Un lunes, cuando las calles ya dormían y las sombras se despertaban, llamaron a la puerta principal. Moisés fue a ver quién era sin ponerse nada encima. Le daba lo mismo qué pensarían miles personas que no conocía cuando lo vieran salir así a recibirlas. Talina Riorano, la mujer embarazada que esperaba frente a la puerta, había llegado de lejos y deseaba poder acceder a la estancia mágica para que la criatura que venía de camino pudiera nacer cuanto antes, ya que, según le habían comentado los médicos, ella moriría dentro de un mes y medio y María, que era el nombre que pensaba ponerle a la niña, también huiría con ella sin llegar a ver la luz de la luna. Talina no se asustó cuando vio a Moisés desnudo; “he venido aquí sólo por mi hija, que es mi futuro”, explicó la mujer morena de veinticinco años y pelo largo, hija de un dictador que había muerto hacía siglos. Antes de que despertara el gentío que abarrotaba la calle, Moisés hizo entrar a Talina y le preparó un poco de ambrosía mientras le explicaba que la puerta había sido tapiada. La señora de ojos grandes expulsó por ellos un líquido que Moisés desconocía y le asombró. “Son lágrimas”, reveló ella. Estuvieron hablando durante trescientas horas sin referirse en ningún momento a la enorme puerta azul hasta que Talina narró que en tiempos remotos ella y el padre de Moisés eran muy amigos, pero ella tuvo que marcharse con su padre a una guerra en la que él luchó contra mil hombres y los venció.
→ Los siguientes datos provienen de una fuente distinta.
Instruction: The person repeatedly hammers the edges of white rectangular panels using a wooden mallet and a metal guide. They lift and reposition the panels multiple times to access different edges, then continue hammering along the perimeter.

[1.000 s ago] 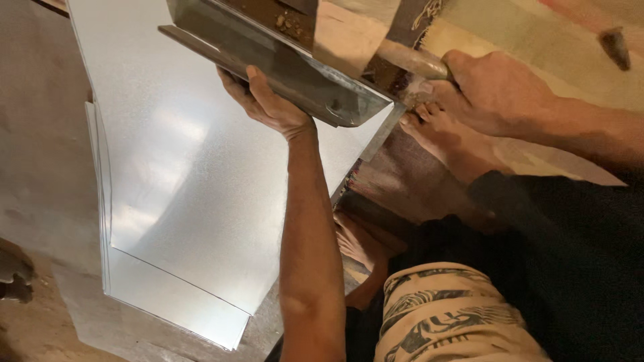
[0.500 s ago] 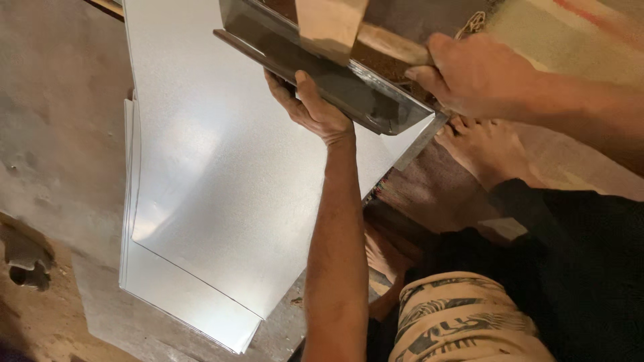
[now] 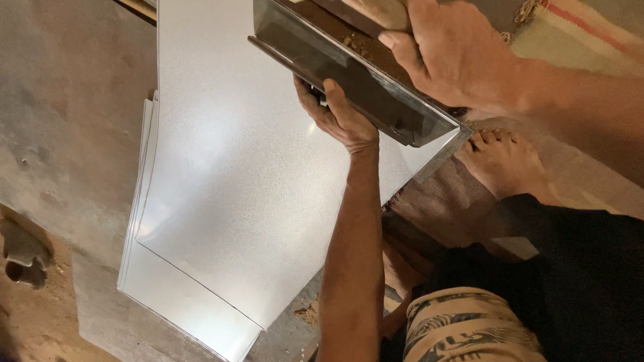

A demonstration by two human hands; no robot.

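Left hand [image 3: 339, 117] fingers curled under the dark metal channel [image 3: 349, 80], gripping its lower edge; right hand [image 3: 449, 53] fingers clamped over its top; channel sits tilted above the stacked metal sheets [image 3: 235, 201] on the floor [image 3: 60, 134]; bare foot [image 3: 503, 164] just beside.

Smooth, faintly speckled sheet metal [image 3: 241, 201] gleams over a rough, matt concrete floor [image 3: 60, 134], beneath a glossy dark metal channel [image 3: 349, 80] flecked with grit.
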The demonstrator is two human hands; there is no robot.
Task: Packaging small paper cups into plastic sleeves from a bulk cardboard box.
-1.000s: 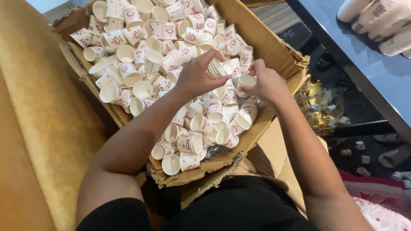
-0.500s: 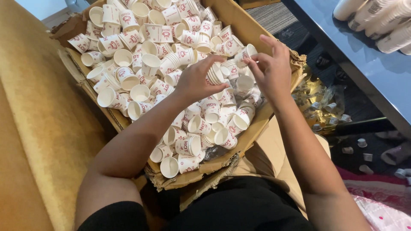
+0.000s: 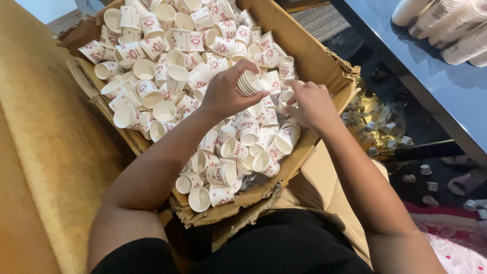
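Note:
A large cardboard box [image 3: 319,61] rests on my lap, filled with several small white paper cups with red print [image 3: 167,76]. My left hand [image 3: 225,94] grips a nested stack of cups [image 3: 249,82], held on its side above the loose cups. My right hand [image 3: 309,101] is just to the right of the stack, fingers curled around a single cup [image 3: 287,96] near the box's right wall.
A mustard-yellow sofa [image 3: 45,152] lies to the left. A dark table [image 3: 436,86] at the upper right carries long stacks of cups [image 3: 446,23]. Loose cups [image 3: 421,172] and plastic wrapping lie on the floor at the right.
My right hand dropped from an open raised pose back down beside the stack. The left hand kept hold of the stack, lifting it slightly.

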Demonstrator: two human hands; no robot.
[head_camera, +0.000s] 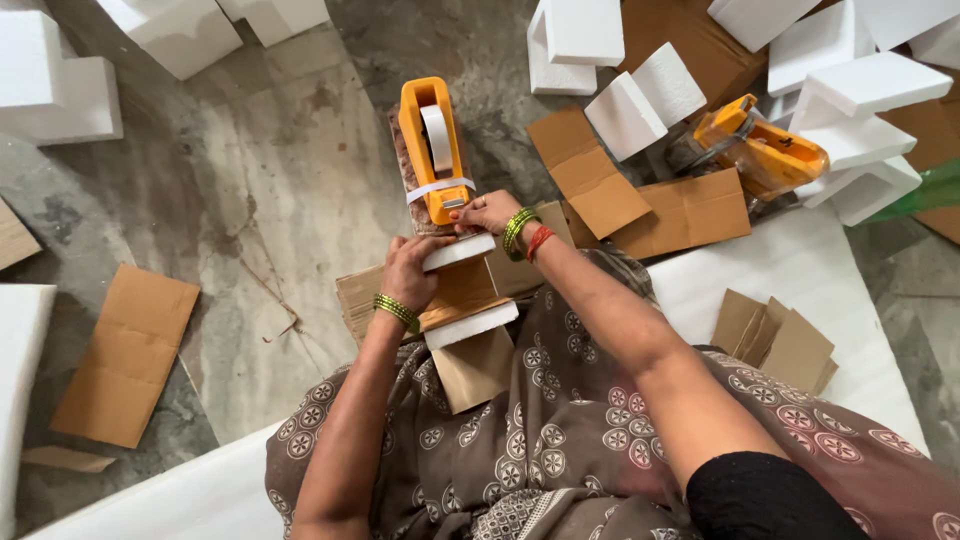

Después murió intoxicado con un trago de ambrosía, bebida mortal en todos los miembros varones de la familia de Talina.

Moisés tuvo que creerla. Arrancó con sus manos el duro cartón clavado encima de la puerta para ahuyentar a los curiosos y le dijo que ya podía pasar a la habitación. Tras unos minutos, la puerta volvió a abrirse del otro lado y por ella se asomó un chico de quince años y una mujer que había llegado ya a la treintena. Tenía los ojos mansos y la boca llena de sangre, como si la hubieran acabado de parir. Moisés se extrañó de que ella hubiera envejecido tan poco y su hijo fuera ya tan mayor, así que preguntó a Talina cuántos años tenía su hijo, pero la mujer se echó atrás cuando Moisés la agarró del brazo y replicó: “Yo soy hija de Talina. Éste es Josema, su nieto.”. Salieron juntos por la puerta principal y atravesaron la aglomeración de gritos y carne congregada en las calles cogidos de las manos, perdiéndose como brumas de agua que ya están muertas. Moisés tuvo entonces la certeza de que la herencia que su padre había querido dejarle consistía en poder llegar a conocer bien a todos los que le rodeaban y a los que no conoció ni en su vida ni cuando llegó su muerte, diez minutos después de sorber las cien gotas de ambrosía que Talina dejó en su vaso antes de acceder a la mágica estancia.